Please report every line from the material that contains the word "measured".

» Extracted data
Content starts
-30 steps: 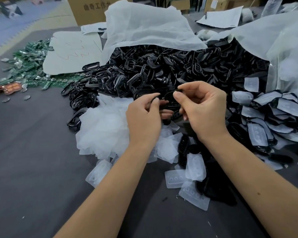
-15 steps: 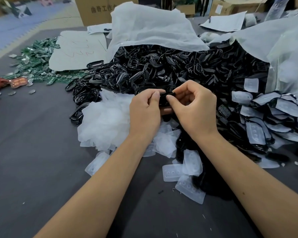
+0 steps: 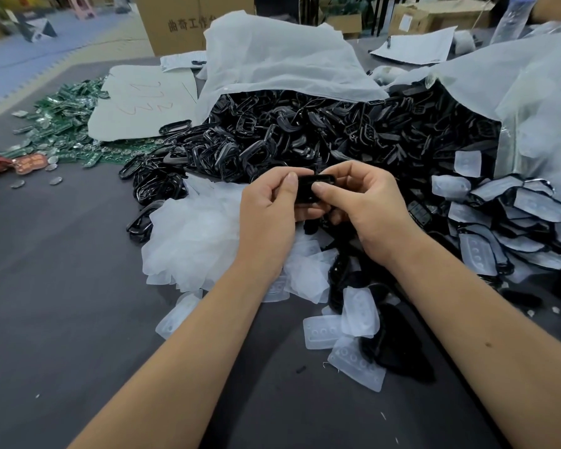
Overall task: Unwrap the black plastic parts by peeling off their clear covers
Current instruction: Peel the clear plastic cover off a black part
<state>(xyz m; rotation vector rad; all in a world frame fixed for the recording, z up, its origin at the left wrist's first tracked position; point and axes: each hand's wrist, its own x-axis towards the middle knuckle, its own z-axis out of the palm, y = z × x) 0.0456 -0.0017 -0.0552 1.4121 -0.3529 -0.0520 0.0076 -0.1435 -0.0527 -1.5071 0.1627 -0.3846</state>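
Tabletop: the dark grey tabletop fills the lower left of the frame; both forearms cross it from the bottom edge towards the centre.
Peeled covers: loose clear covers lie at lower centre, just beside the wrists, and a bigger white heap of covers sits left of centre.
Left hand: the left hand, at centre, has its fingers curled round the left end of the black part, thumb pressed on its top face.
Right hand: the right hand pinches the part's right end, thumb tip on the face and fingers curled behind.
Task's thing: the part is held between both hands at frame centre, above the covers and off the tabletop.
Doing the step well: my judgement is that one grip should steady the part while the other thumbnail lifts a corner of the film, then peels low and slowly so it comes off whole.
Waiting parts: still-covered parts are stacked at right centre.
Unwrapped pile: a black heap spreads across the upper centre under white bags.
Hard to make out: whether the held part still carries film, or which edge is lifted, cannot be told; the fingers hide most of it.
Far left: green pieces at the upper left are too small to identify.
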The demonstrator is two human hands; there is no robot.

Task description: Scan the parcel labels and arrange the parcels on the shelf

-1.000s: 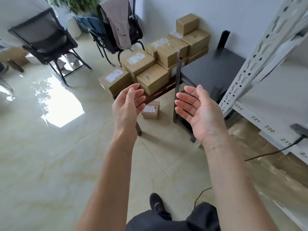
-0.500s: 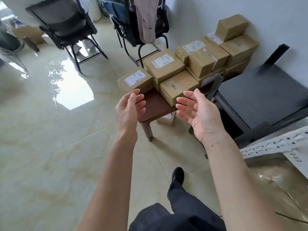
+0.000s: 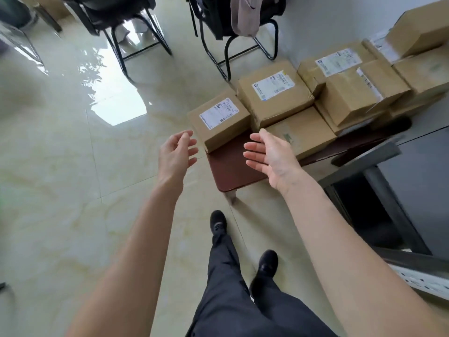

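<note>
Several brown cardboard parcels with white labels are piled on a low dark-red bench. The nearest parcel sits at the bench's front left corner, label up. A bigger labelled parcel lies behind it, and an unlabelled-side parcel to its right. My left hand hovers open just left of the nearest parcel, not touching it. My right hand is open, palm facing left, above the bench in front of the parcels. Both hands hold nothing.
Two black chairs stand on the glossy tiled floor behind the bench, one draped with a garment. A dark metal table is at the right, and a white shelf post shows at the lower right. My feet are below.
I have stepped closer to the bench; the parcels now loom larger and nearer. Both open hands have reached forward and down toward the nearest parcel. The shelf has slid almost out of view.
</note>
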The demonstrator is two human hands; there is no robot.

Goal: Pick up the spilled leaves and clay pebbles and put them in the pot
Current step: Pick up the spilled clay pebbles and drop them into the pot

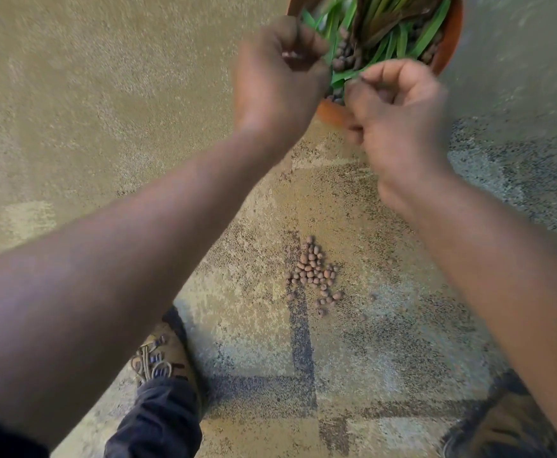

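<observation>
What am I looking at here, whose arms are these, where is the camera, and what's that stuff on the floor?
There is no machine here. A person wears one camera on their head, so you look down along their own two bare arms, toward the floor.

Both hands are up at an orange pot at the top of the picture. It holds green leaves and brown clay pebbles. The left hand has its fingers curled at the pot's edge; whether it holds anything is hard to tell. The right hand is curled too, its fingertips against a green leaf, though blur hides whether they pinch it.

Lower down, on the patterned carpet, lies a small pile of spilled pebbles, not yet gathered. The person's shoes show at the bottom.
</observation>
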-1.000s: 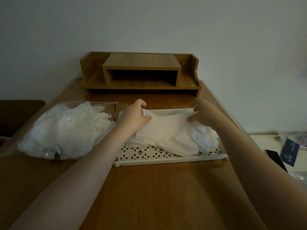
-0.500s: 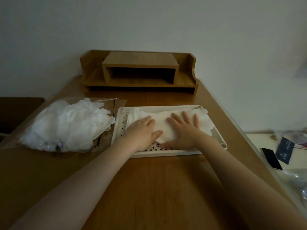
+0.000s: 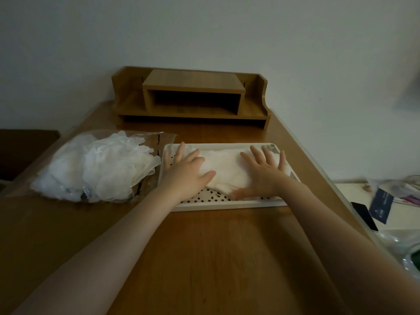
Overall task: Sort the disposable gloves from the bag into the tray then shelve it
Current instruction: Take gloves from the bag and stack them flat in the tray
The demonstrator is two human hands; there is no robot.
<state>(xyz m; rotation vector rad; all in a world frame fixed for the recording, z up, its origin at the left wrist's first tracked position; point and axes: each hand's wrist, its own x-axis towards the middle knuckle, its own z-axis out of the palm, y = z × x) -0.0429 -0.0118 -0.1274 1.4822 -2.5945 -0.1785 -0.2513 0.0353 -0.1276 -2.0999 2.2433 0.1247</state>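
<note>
A white perforated tray (image 3: 227, 203) lies on the wooden table with a flat stack of white disposable gloves (image 3: 225, 167) in it. My left hand (image 3: 186, 171) presses flat on the stack's left end, fingers spread. My right hand (image 3: 263, 173) presses flat on its right end, fingers spread too. To the left of the tray lies a clear plastic bag (image 3: 95, 167) full of crumpled white gloves. A small wooden desk shelf (image 3: 193, 96) stands at the back against the wall.
The table's right edge runs close to the tray. Beyond it, on a lower white surface, lie a black phone (image 3: 366, 215), a dark blue card (image 3: 380, 205) and some plastic bags (image 3: 406, 248). A dark piece of furniture (image 3: 22, 151) stands at the far left.
Both hands laid a glove onto the tray, then slid apart over the stack, the left going left and the right going right.
</note>
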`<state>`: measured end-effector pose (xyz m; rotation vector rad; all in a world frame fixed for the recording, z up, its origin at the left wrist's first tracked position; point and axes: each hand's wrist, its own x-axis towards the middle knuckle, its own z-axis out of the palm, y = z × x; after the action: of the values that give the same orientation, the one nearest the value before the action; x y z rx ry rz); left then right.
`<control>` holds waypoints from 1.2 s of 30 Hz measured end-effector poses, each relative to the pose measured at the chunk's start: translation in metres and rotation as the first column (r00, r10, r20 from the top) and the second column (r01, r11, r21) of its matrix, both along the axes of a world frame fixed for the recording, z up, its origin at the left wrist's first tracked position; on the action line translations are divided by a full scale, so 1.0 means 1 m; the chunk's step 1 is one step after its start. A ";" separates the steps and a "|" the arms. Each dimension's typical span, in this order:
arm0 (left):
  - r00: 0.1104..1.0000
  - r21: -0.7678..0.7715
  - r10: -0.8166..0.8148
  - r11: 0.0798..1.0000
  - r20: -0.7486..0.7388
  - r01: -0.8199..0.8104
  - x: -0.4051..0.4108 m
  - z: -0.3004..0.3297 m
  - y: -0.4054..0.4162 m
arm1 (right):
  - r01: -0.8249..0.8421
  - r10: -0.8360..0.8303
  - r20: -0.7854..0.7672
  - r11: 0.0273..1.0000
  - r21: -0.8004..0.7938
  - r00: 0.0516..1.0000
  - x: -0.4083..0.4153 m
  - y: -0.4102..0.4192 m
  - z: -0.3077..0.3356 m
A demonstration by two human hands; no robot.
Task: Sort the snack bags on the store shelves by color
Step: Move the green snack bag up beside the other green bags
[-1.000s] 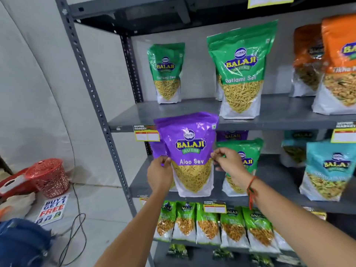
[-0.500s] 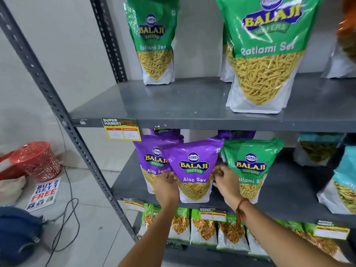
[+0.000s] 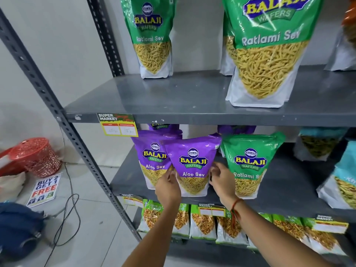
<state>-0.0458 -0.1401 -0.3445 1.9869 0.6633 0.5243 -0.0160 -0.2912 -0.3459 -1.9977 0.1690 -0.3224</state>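
glossy purple plastic aloo sev pouch stands upright on the grey metal middle shelf, flat-bottomed, with a clear window of thin yellow strands. the left hand pinches its lower left edge and the right hand pinches its lower right edge, fingers curled loosely. just left of this pouch, partly behind it, stands a second purple aloo sev pouch; just right, a shiny green ratlami sev pouch. above it, the grey upper shelf carries a larger green pouch.
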 end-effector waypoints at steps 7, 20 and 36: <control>0.983 0.023 -0.154 0.988 0.095 0.153 -0.041 0.015 -0.020 | 0.011 -0.003 -0.038 0.979 0.202 0.999 -0.055 -0.030 0.019; 0.860 0.139 -0.501 0.849 -0.093 0.510 -0.027 -0.008 -0.121 | 0.252 -0.238 -0.123 0.962 0.107 0.963 -0.064 -0.154 0.000; 0.956 0.180 -0.290 0.943 0.038 0.279 0.017 -0.023 -0.160 | 0.166 -0.163 -0.071 0.985 0.053 0.984 0.009 -0.185 -0.022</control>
<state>-0.0291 -0.3001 -0.3680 2.1731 0.2893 0.4788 -0.0070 -0.4766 -0.3680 -1.9418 0.3832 -0.3526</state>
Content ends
» Exercise output
`<state>`: measured end-effector pose (xyz m; rotation vector rad; all in a world frame fixed for the recording, z up, its origin at the left wrist's first tracked position; point and axes: each hand's wrist, its own x-axis towards the middle knuckle, its own z-axis out of the palm, y = z × x; after the action: of the values that give the same orientation, the one nearest the value before the action; x y z rx ry rz); left then right.
`<control>` holds waypoints from 1.2 s of 30 Hz measured end-effector poses, each relative to the pose measured at the chunk's start: translation in metres and rotation as the first column (r00, r10, r20 from the top) and the second column (r01, r11, r21) of its matrix, both along the axes of a world frame fixed for the recording, z up, its origin at the left wrist's first tracked position; on the action line translations are divided by a full scale, so 1.0 means 1 m; the chunk's step 1 is one step after its start. A ";" separates the steps and a "|" the arms. Each dimension's typical span, in this order:

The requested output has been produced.